— Vous iriez mettre un cierge à l’église, Fanchette.
— Je lui donnerais des coups de trique, monsieur.
— Ma foi… c’est un moyen, répondit Saverne tranquillement.
— On devrait prendre toutes ces écritures-là, en faire un tas, et mettre le feu dedans, reprit Fanchette avec énergie.

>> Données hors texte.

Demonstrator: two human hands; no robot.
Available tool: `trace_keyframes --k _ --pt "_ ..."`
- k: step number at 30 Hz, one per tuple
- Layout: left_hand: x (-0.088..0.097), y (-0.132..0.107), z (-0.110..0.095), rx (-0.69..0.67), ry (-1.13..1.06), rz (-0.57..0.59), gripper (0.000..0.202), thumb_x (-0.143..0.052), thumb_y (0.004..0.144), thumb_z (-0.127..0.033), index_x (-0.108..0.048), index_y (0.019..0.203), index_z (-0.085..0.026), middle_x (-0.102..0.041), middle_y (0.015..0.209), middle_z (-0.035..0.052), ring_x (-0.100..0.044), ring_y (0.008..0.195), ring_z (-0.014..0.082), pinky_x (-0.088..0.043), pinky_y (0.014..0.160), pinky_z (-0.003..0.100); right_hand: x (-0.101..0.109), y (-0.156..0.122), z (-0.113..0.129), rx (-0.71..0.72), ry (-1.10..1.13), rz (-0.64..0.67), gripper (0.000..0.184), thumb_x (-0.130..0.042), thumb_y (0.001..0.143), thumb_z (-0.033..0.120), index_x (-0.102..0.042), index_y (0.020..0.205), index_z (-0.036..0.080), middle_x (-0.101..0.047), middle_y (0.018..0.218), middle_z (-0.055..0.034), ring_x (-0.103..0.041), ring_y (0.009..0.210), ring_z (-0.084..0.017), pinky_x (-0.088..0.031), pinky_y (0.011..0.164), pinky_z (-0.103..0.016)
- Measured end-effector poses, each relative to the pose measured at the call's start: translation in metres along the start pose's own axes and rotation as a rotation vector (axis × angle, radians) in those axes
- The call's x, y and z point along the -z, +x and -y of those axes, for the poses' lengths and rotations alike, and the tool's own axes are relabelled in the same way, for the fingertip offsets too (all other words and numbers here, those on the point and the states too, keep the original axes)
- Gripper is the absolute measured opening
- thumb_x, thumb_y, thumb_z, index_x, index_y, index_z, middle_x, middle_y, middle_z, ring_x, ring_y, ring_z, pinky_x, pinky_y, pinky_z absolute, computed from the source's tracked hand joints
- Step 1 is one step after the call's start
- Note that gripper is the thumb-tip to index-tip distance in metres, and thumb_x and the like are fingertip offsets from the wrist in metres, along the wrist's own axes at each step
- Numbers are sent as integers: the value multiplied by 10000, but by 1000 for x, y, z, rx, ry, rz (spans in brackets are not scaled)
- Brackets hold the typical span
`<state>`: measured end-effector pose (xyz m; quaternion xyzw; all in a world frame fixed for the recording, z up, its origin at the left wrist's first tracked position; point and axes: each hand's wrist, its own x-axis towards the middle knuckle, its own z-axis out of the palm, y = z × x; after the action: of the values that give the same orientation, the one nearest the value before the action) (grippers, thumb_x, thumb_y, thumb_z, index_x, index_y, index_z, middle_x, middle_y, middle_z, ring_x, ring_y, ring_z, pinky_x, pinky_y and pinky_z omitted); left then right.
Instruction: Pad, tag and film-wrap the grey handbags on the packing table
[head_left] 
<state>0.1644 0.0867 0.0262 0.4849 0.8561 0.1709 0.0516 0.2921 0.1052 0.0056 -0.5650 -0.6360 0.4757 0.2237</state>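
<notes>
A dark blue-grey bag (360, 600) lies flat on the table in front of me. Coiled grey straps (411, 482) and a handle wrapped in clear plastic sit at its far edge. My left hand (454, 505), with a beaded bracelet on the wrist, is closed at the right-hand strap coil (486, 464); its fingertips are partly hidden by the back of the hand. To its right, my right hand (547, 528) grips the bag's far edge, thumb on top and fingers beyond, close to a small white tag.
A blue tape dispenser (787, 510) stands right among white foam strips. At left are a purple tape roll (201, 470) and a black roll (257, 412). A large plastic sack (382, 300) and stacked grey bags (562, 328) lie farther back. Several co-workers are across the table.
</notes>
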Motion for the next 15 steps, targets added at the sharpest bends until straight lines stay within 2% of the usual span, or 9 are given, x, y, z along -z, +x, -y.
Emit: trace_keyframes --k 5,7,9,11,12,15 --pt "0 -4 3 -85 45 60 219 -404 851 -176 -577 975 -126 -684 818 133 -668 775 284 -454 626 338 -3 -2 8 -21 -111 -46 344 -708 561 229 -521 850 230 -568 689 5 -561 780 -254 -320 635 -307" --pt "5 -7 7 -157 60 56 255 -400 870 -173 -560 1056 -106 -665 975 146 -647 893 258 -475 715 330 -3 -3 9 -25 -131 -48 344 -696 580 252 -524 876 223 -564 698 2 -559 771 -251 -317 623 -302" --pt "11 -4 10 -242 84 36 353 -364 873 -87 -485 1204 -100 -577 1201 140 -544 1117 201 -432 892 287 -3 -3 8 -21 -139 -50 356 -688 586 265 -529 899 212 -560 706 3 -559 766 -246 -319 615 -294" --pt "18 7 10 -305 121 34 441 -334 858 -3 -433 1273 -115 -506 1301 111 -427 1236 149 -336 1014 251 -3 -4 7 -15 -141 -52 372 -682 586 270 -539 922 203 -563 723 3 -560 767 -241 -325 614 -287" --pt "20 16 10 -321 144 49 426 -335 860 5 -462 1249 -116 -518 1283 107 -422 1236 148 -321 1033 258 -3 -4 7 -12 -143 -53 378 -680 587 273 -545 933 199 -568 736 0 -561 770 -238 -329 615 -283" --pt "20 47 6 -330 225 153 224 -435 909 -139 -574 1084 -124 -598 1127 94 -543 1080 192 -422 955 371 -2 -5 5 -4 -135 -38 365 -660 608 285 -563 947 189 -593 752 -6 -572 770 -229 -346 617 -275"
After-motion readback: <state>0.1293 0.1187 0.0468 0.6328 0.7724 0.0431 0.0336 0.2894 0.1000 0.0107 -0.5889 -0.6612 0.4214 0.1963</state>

Voyez-vous, c’est le diable qui vous inspire.
— Le diable ? pauvre diable ! répondit Saverne avec commisération ; on lui en met tant sur le dos, Fanchette, que je me sens un peu de sympathie pour lui.
Fanchette le regarda d’un air inquiet, se demandant s’il parlait ou non sérieusement ; mais Mlle Constance arrivant avec Suzanne, elle n’eut pas le temps d’exprimer son indignation.
Saverne commença l’idylle qu’il rêvait avec la grâce et l’entrain qui le rendaient très séduisant. Sa conversation, mobile et légère comme son esprit, se posait sur un sujet pour y rester l’espace d’une minute, et s’enfuir où le caprice le poussait. La nature qui l’avait gâté, en lui donnant un caractère heureux et insouciant, lui avait appris à butiner sans jamais approfondir. Il avait, aux yeux de Suzanne, le charme de l’inconnu et de la jeunesse heureuse. Encore endolorie, sa tristesse diminuait au contact d’une gaieté communicative, et d’une sympathie dont le moindre mot de Saverne était parfois l’expression.
— Je sais que votre talent vous rapporte de bons revenus, dit M. Jeuffroy, qui était venu regarder par-dessus l’épaule de Saverne la marche du crayon.
— Assez bons ! répondit-il d’un ton insouciant.
— Comme c’est heureux ! dit Mlle Constance ; au moins vous pouvez faire des économies.